I'm not really convinced there's anything 'punk' in chiptune. I don't even really understand what that's supposed to mean.

There may well be elements that were like the punk 'movement' in that there are scrappy musicians who pull together cheap electronics and subvert traditional electronic music, but there are also those who spend a shitload on gear and incorporate a C64 synth into their EDM. There's no single version of what chiptune is, and that's a good thing imho.

TBH, I think it boils down to the fact that people are always looking to ascribe labels to things to try and rationalise it in a way that they can relate to, rather than just accepting that it's a different phenomenon. It's no surprise that McLaren tried to posit chiptune as the 'new punk', because that's so integral to his own identity, but I think it does it a disservice.

I might be totally wrong on this of course, but personally I would never describe anything I do relating to chipmusic as punk.

I think I can point out a few commonalities between chip music and punk.

They are both DIY. Both genres encourage listeners to become makers, because they are both pretty simple forms of music. Pixel art has the same vibe. Every little kid loves doing pixel art. Punk rock started as rebellion against fancy pretentious music. Chiptune has often been a rebellion against polished over-produced laptop music. They are both very participatory genres. Chiptunes artists will often distribute the actual SOURCE files as a musical release. This encourages others to learn and get involved.

breakphase wrote:

I think I can point out a few commonalities between chip music and punk.

Agree with all these commonalities, but worth noting that common traits doesn't mean that chipmusic is punk, or some kind of 'new punk' which is what a lot of people seem to claim.

herr_prof wrote:

Chip music like punk offers the chance to express musical ideas without very much time invested in ability.

I think this hits the nail on the head.  You have a lot of cases where people go to a chip show and are inspired enough to get into it themselves, and the barrier is pretty low.  You get a lot of scrappy expression that way, which may contribute to the punkiness you're referring to.
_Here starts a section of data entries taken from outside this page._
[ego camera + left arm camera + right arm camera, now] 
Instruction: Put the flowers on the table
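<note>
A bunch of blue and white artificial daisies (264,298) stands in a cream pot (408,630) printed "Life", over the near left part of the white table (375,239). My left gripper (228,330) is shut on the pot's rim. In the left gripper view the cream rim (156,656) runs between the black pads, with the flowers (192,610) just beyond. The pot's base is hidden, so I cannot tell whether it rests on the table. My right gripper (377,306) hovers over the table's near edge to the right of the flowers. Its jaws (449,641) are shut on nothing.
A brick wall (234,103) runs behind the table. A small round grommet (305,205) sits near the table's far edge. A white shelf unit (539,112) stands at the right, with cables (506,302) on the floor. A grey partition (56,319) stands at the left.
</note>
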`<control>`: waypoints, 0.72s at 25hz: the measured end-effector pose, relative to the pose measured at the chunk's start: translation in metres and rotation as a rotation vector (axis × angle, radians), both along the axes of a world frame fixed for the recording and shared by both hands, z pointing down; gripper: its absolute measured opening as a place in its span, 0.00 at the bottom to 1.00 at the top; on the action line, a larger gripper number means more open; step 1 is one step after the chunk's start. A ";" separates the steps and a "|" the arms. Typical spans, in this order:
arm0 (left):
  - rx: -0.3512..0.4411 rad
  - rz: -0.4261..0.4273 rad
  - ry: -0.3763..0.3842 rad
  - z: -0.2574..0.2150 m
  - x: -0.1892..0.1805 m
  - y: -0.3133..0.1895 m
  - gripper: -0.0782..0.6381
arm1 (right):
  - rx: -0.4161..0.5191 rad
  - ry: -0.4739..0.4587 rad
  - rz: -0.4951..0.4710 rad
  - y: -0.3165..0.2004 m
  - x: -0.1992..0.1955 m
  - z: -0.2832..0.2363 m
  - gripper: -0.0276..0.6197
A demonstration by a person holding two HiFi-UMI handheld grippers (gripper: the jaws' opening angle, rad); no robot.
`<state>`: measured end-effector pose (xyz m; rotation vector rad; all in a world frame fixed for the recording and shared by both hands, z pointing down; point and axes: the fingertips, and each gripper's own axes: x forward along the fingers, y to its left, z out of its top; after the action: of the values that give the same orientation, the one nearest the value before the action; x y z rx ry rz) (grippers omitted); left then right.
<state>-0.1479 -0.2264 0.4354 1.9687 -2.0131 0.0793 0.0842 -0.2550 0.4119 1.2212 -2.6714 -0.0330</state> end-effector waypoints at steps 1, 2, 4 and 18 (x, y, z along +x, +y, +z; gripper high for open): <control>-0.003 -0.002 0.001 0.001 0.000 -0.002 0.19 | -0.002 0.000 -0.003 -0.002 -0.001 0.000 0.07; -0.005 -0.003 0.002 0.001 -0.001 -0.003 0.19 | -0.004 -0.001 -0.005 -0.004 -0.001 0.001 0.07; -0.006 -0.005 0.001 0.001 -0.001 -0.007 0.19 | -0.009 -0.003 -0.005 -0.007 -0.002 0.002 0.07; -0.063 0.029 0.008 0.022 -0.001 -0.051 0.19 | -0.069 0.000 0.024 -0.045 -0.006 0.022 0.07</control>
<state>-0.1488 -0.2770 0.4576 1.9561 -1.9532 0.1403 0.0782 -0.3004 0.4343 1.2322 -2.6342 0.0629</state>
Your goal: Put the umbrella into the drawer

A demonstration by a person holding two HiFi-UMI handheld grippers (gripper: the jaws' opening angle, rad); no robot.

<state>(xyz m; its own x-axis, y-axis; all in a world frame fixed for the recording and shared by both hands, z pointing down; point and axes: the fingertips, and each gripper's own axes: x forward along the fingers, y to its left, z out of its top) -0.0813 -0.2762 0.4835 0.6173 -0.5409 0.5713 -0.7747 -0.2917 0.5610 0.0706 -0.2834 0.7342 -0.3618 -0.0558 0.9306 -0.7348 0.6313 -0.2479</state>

"Read it in Wired Magazine, there's a whole new kind of scene.
I know it must be true - they interviewed someone famous." -Bud Melvin

https://www.wired.com/2003/11/mclaren/

Personally I think chipmusic is very punk, but if you're going to do a serious analysis of the parallels I'd hope you'd dig deeper than a silly Black Flag t-shirt spoof I did as a laugh. Chipmusic is raw, DIY, it thumbs its nose at more conservative notions of who controls a product once it's in the users' hands (i.e. unlicensed DIY software or development for proprietary platforms), it thumbs its nose at the notion of obsolescence, planned or otherwise; the barrier to entry is low, the community involvement is high, it's conceptually subversive, and it may not necessarily be militantly anticommercial, but at worst it's a from-the-heart cottage industry that's created its own internal economy. And personally I think that's pretty cool, independent, and rebellious in its own way.

Plus its mostly white dudes!

Sometimes I get super drunk and pee in places no one wants pee. How punk is that?
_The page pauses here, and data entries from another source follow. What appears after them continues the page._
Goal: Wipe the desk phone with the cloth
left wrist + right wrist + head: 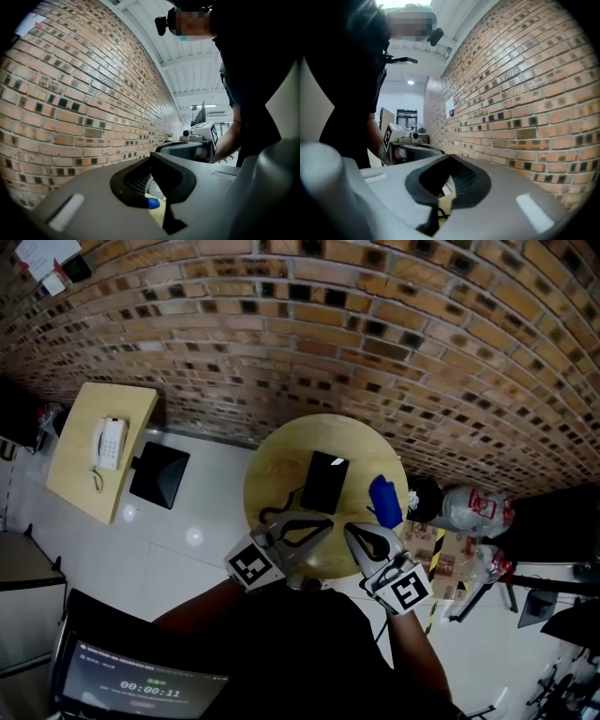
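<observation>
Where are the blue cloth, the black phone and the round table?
blue cloth [384,501], head view, middle of fabric
black phone [323,482], head view, centre of body
round table [281,460], head view, bare wood

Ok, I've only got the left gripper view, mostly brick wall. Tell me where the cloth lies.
Observer: The blue cloth lies on the round table, right of the black desk phone and apart from it.
Operator: Now give me the right gripper's state.
Observer: The right gripper is shut and empty, over the table's near edge, short of the cloth.
</observation>
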A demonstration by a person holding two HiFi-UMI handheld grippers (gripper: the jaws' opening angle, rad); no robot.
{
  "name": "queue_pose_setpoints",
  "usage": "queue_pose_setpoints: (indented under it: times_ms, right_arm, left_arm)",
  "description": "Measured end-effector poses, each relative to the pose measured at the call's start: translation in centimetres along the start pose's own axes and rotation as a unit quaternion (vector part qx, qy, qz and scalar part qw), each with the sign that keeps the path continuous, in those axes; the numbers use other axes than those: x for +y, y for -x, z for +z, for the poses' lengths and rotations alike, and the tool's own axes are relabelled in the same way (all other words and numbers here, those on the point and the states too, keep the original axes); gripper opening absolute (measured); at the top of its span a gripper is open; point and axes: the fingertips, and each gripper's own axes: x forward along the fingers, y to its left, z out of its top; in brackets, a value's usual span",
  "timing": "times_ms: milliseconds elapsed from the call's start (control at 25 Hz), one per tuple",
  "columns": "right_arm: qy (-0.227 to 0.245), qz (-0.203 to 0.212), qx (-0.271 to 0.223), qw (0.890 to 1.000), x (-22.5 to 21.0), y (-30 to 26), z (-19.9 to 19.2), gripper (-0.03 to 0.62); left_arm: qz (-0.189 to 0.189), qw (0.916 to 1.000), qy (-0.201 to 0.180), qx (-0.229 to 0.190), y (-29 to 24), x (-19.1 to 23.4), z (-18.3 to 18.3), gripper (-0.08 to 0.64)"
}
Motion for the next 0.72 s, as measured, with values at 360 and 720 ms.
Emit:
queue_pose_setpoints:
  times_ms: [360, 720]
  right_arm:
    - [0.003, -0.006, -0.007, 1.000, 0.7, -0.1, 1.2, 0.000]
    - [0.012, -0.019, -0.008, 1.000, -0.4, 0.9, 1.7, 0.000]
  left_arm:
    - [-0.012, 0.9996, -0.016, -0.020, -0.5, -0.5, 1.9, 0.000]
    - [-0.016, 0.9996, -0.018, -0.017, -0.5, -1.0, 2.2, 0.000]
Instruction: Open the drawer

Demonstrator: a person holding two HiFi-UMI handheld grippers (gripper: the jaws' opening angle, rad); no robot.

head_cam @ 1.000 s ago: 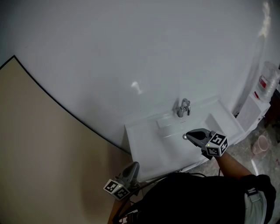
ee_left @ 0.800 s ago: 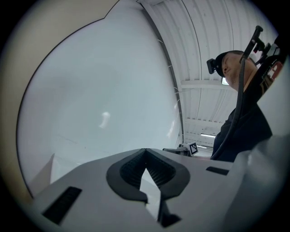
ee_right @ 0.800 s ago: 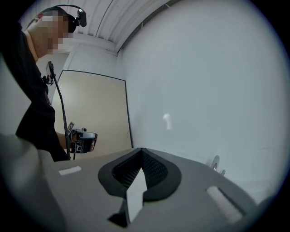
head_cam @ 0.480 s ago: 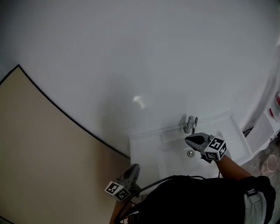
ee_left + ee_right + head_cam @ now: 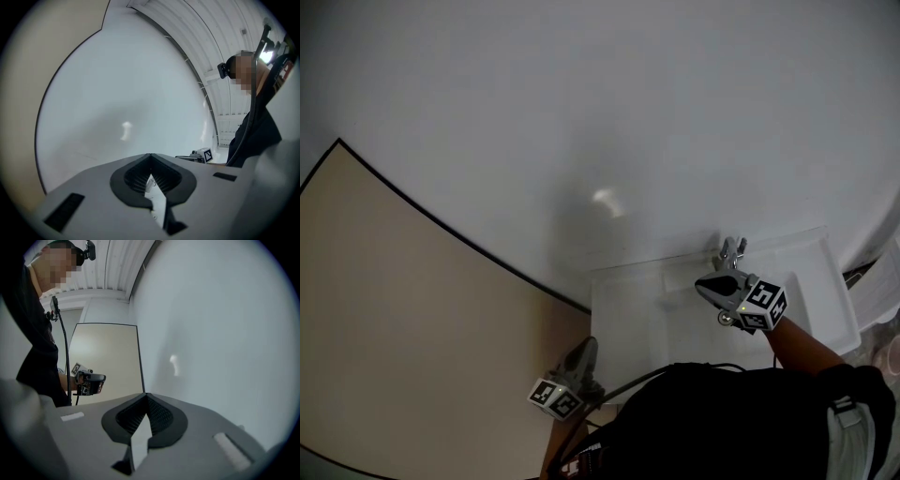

It's not descended from punk musically, but has a historical resonance with it possibly. It's a good place for punk ethic.

I was about to write about a difference between punk and chip; That punk rock is musically reactionary. It's anti progress really, at least in terms of technology. That's probably changed a bit over the years, but synth punk is not really common, or iconic.

But at the same time, chipmusic is pretty reactionary too. It's just reactionary from a later date. So I guess that's another similarity. But still, the music is quite different.